What to produce -> Below is a listing; repeat exactly the lines from the one containing "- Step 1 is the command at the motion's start" to the one containing "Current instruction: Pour", both included.

Information supplied ->
++++++++++++++++++++

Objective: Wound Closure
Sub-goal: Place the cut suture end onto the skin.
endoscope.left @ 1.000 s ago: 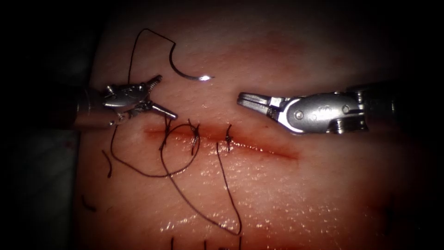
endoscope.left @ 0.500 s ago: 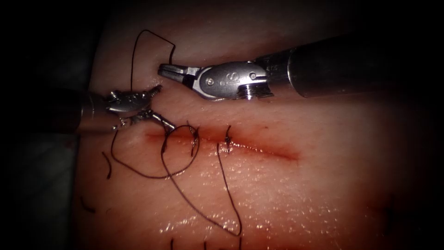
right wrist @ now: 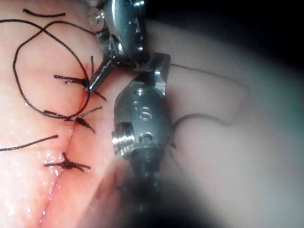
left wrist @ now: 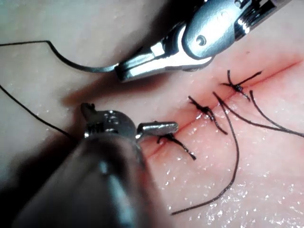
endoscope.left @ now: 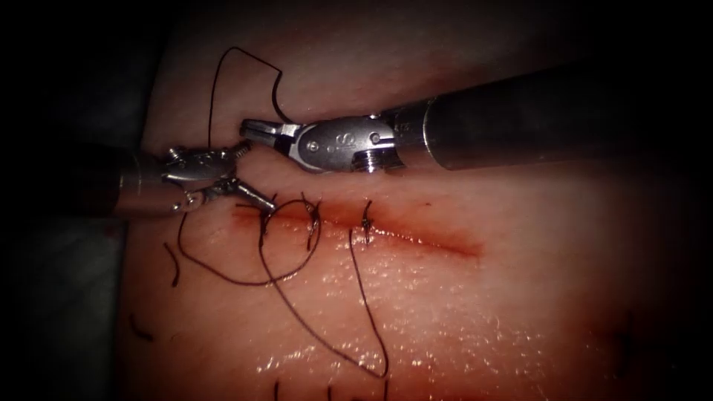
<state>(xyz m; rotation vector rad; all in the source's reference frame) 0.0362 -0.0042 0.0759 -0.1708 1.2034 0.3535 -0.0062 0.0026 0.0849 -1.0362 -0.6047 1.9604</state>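
Observation:
The tissue [endoscope.left: 460,312] has a horizontal cut [endoscope.left: 431,241] with three knotted stitches [endoscope.left: 313,215] along its left half. The curved needle [endoscope.left: 274,100] [left wrist: 80,67] lies on the tissue above the cut's left end, not driven in. Its tip half is hidden under my right tool [endoscope.left: 246,127] [left wrist: 118,72]. That tool's jaws look shut over the needle's curve, and I cannot tell if they grip it. My left tool [endoscope.left: 256,174] [left wrist: 123,118] stands open and holds nothing. Its lower jaw tip is close by the leftmost stitch. Thread [endoscope.left: 223,59] runs from the needle's tail up and behind the left tool.
A long loop of thread [endoscope.left: 223,276] lies below the cut, and another strand [endoscope.left: 368,312] trails toward the near edge. Short cut ends of thread [endoscope.left: 174,267] rest at the lower left. Red fluid lines the cut.
The right tool swept from right of the cut up and left, over the needle, then a little further left. The left tool barely shifted; its jaws narrowed slightly.

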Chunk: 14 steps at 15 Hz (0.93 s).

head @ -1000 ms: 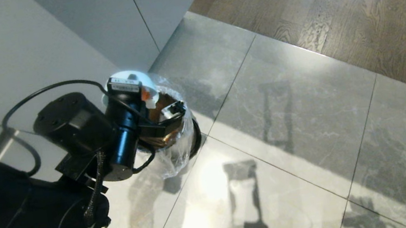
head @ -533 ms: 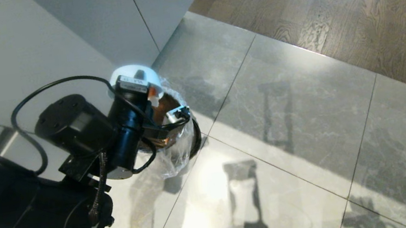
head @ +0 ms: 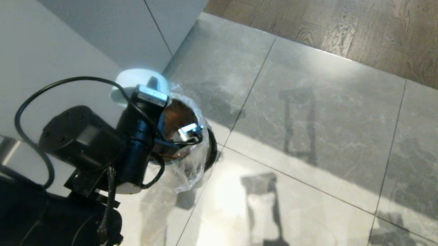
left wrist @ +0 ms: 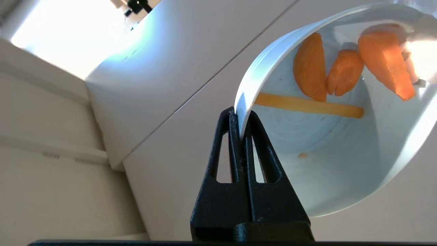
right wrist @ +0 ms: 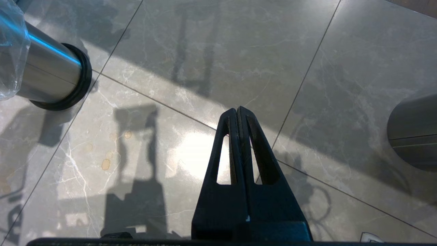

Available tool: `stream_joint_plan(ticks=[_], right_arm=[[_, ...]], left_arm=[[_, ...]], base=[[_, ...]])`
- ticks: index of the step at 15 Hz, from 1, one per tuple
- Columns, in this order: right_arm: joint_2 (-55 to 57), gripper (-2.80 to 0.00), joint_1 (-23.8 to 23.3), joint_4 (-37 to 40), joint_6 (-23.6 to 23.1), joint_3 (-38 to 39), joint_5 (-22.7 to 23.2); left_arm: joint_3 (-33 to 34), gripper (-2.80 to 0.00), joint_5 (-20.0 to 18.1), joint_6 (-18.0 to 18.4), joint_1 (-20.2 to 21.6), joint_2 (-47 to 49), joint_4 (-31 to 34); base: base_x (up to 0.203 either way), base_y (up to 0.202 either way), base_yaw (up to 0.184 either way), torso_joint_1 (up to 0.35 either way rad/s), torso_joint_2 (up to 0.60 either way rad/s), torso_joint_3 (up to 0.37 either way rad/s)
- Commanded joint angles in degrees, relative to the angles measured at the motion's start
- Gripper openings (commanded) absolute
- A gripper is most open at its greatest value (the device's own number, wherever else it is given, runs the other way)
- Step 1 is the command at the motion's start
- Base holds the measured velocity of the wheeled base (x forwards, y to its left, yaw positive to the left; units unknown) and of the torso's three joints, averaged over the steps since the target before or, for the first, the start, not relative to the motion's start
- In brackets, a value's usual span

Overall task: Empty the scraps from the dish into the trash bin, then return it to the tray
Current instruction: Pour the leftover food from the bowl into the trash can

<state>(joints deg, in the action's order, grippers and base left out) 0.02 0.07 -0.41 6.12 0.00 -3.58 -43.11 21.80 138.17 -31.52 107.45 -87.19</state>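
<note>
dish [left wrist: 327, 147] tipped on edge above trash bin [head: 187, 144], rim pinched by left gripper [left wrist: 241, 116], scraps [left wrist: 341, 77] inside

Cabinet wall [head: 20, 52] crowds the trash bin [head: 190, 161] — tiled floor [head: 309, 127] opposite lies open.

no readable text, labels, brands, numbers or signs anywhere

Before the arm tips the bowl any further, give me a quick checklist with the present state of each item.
1. Left tool shut on bowl rim: ok.
2. Bowl above the lined bin: ok, by the head view.
3. Bowl emptied: not ok; carrot pieces and a stick remain inside.
4. Bin room for scraps: cannot tell.
5. Right tool shut, parked over floor: ok.
</note>
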Motion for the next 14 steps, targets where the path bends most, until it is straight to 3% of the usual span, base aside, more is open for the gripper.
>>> stream_joint_plan(ticks=[1, 10, 14], right_arm=[[0.0, -2.8, 0.0, 0.0, 0.0, 0.0, 0.0], [0.0, -2.8, 0.0, 0.0, 0.0, 0.0, 0.0], [0.0, -2.8, 0.0, 0.0, 0.0, 0.0, 0.0]], left_arm=[[0.0, -2.8, 0.1, 5.2, 0.3, -0.1, -2.8], [-2.9, -2.8, -4.0, 9.2, -0.8, -2.2, -2.8], [-0.8, -2.8, -6.2, 10.2, -1.5, -4.5, -2.8]], base=[[0.0, 0.0, 0.0, 0.0, 0.0, 0.0], [0.0, 0.0, 0.0, 0.0, 0.0, 0.0], [0.0, 0.0, 0.0, 0.0, 0.0, 0.0]])
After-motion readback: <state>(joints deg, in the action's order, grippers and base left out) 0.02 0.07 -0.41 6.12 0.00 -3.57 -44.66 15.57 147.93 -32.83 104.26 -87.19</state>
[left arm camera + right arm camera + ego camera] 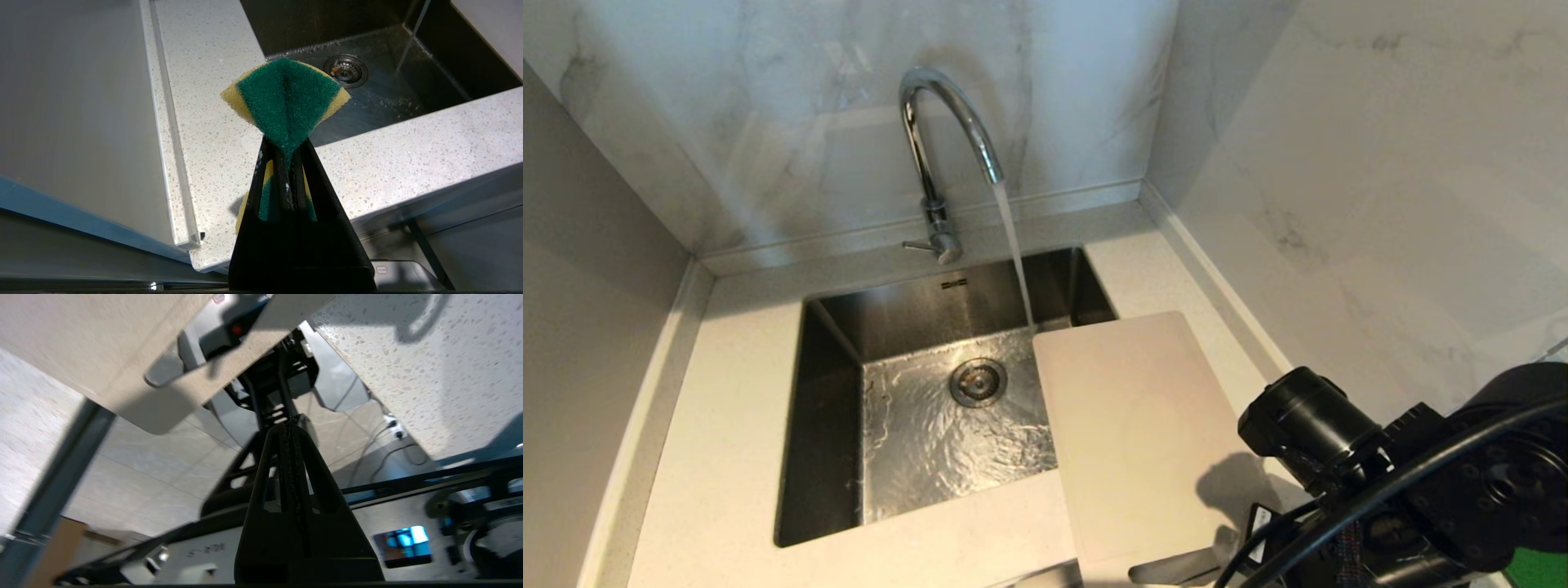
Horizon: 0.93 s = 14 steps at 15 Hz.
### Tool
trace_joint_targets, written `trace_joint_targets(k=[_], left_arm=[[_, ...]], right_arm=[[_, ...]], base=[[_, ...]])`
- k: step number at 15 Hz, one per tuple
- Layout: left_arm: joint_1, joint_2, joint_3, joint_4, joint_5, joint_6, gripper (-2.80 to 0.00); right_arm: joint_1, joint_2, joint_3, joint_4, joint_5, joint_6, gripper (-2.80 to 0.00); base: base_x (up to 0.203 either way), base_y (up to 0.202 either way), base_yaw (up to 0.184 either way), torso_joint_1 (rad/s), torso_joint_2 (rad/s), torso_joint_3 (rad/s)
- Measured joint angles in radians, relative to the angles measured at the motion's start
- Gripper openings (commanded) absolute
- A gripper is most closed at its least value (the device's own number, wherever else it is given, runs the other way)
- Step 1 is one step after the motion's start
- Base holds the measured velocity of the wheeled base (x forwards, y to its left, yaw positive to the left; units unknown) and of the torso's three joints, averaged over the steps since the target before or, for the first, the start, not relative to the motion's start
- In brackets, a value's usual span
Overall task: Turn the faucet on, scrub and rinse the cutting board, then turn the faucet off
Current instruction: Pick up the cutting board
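The chrome faucet (pixel 947 122) stands behind the sink (pixel 907 314), and water (pixel 1013 245) runs from its spout into the basin. Its thin lever (pixel 919 244) sticks out at the base. The off-white cutting board (pixel 1135 433) lies flat across the sink's right edge and the counter. In the right wrist view the board's slot-handle end (pixel 102 343) overhangs the counter's front. My right gripper (pixel 288 422) is shut and empty, low beside that end. My left gripper (pixel 286 143) is shut on a green and yellow sponge (pixel 286 94) above the counter's front left.
Marble walls close in the counter (pixel 735 425) at the back and on the right. A grey side panel (pixel 73 102) borders it on the left. My right arm (pixel 1380 482) fills the lower right of the head view, with a green patch (pixel 1539 567) behind it. The drain (pixel 978 381) sits mid-basin.
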<state>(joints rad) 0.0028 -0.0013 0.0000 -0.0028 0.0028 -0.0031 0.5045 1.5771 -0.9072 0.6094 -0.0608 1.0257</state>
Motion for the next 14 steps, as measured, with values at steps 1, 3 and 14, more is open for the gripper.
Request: trace_joint_targets(k=[1, 3, 14], left_arm=[[0.000, 0.000, 0.000, 0.000, 0.000, 0.000, -2.80], [0.000, 0.000, 0.000, 0.000, 0.000, 0.000, -2.80], [0.000, 0.000, 0.000, 0.000, 0.000, 0.001, -2.80]], right_arm=[[0.000, 0.007, -0.010, 0.001, 0.000, 0.046, -2.80], [0.000, 0.023, -0.024, 0.000, 0.001, 0.138, -2.80], [0.007, 0.062, -0.010, -0.010, 0.002, 0.275, -2.80]], base=[[0.000, 0.000, 0.000, 0.000, 0.00, 0.000], [0.000, 0.000, 0.000, 0.000, 0.00, 0.000], [0.000, 0.000, 0.000, 0.000, 0.00, 0.000]])
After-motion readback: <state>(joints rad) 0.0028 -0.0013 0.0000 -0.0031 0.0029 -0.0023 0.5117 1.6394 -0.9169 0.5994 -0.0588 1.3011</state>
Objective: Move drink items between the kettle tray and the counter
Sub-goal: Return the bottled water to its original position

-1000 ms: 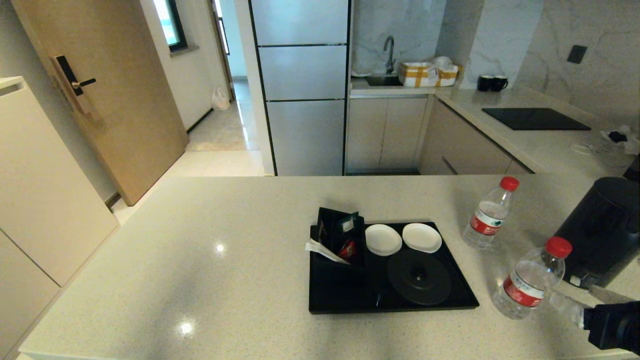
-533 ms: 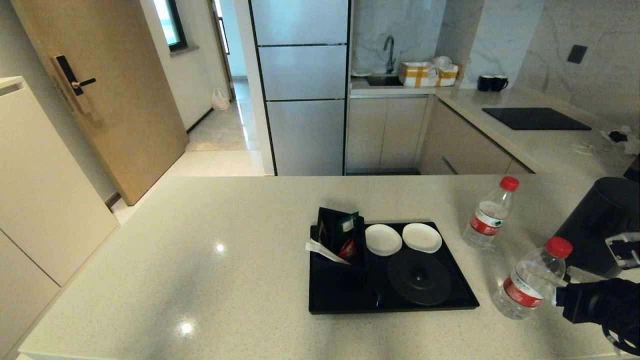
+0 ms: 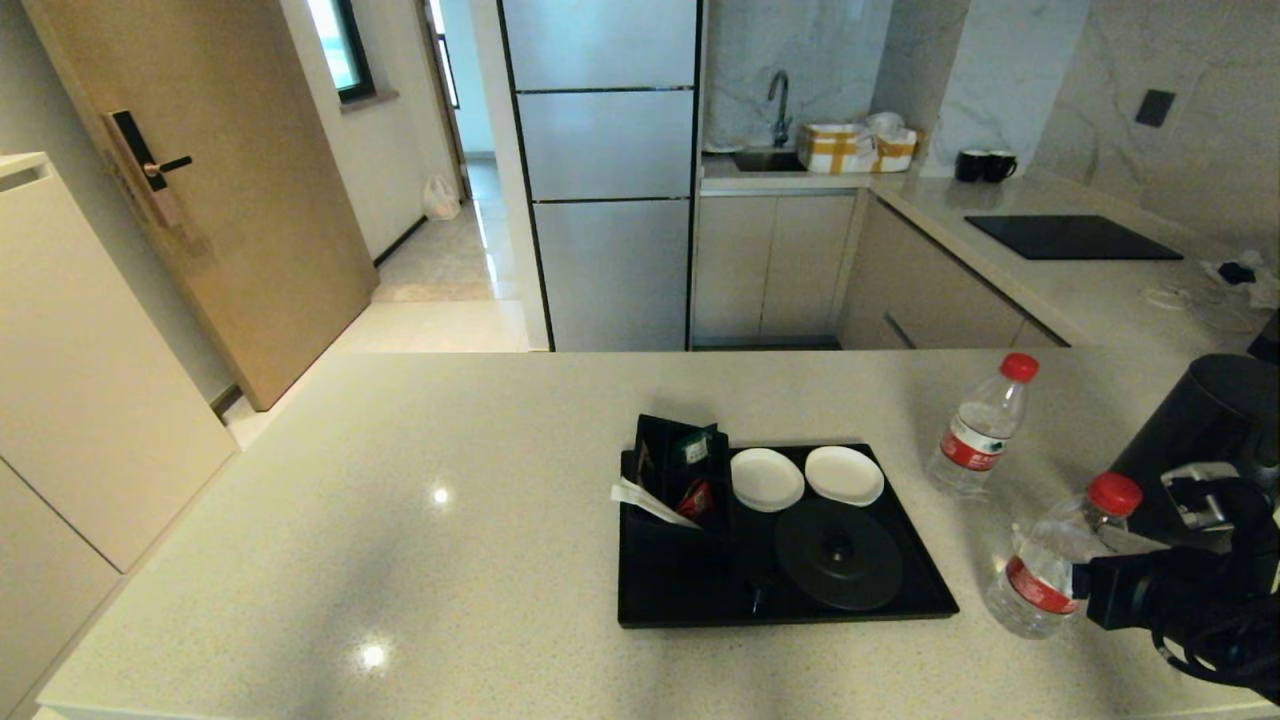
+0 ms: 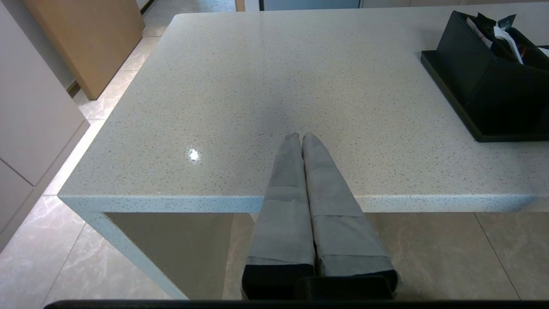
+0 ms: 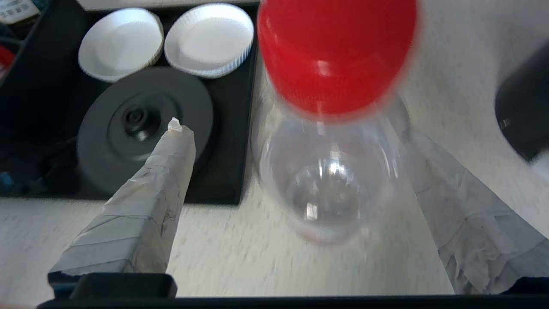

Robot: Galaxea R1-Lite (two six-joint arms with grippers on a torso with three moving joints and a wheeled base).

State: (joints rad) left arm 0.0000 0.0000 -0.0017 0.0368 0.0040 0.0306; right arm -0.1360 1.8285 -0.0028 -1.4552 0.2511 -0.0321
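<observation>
Approaching the near water bottle (image 3: 1050, 560), upright on the table (image 3: 400, 520) beside the kettle tray (image 3: 700, 600), our right tool (image 5: 296, 141) straddles it, fingers apart; next we close.

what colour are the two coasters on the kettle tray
White; the two coasters show best in the right wrist view, against the black kettle tray.
</observation>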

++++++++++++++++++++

Answer ->
- Step 1 is the command at the motion's start
- Base holds the measured velocity of the wheeled base (x forwards, y to its left, yaw positive to the left; units unknown) and of the torso's three joints, averaged over the steps since the target before or, for the first, the start, not relative to the motion's start
- In brackets, a value's usual span

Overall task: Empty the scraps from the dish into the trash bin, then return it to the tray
Current instruction: Pour the leftover food from the bowl into the trash can

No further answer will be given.